LNCaP y células PC-3 fueron tratados con subditine (1 ) durante 24 h. Las células fueron fijadas y teñidas con colorante permeabilidad de la membrana, MMP, citocromo c y Hoechst como se describe en Materiales y Métodos. Las células teñidas (A) se visualizaron usando el sistema de ArrayScan HSC para comprobar la morfología nuclear, permeabilidad de la membrana, la integridad de MMP, la liberación del citocromo c; Azul (nuclear), verde (permeabilidad de la membrana), Rojo (MMP), Cyan (la liberación del citocromo c). gráfico (B) de barras que muestra la intensidad de fluorescencia media de permeabilidad de la membrana, MMP y el citocromo c (media ± DE; * p & lt; 0,05) guía empresas
Subditine (1) activa la caspasa 9 y 3/7..
La liberación de citocromo c de la mitocondria activa las moléculas de caspasa aguas abajo y conducen a la muerte celular por apoptosis.

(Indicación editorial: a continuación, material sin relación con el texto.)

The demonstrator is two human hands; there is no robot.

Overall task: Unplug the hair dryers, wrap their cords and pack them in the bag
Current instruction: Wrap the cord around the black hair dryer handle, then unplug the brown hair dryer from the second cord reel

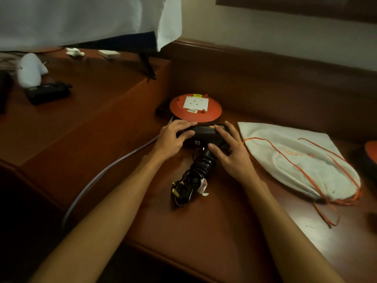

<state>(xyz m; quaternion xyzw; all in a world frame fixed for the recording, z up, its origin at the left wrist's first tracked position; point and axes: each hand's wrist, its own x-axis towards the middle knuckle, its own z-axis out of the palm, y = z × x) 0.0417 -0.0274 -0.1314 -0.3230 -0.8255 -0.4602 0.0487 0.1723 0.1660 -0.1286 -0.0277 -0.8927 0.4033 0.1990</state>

Para examinar esto, las intensidades bioluminiscentes de la caspasa-3/7, -8, -9 actividades de subditine (1) tratado con LNCaP y PC-3 células a 6, 12, 18, 24, o 30 horas se midieron los puntos de tiempo . Como se muestra en la Figura 8, aumento significativo de la caspasa-3/7, -9 se detectaron actividades tanto en células LNCaP y PC-3 después de 12 y 24 horas de subditine (1) de exposición. Se observó la actividad más alta para la caspasa-9 en ambas líneas celulares después de 24 horas de tratamiento con subditine (1). Por otra parte, la actividad de caspasa-3/7 llegó a un máximo después de 18 horas de tratamiento y disminuye gradualmente en puntos de tiempo posteriores (24 y 30 horas). Ni LNCaP ni las células PC-3 mostraron ninguna inducción de la actividad de la caspasa-8 durante 30 horas de subditine (1) de tratamiento.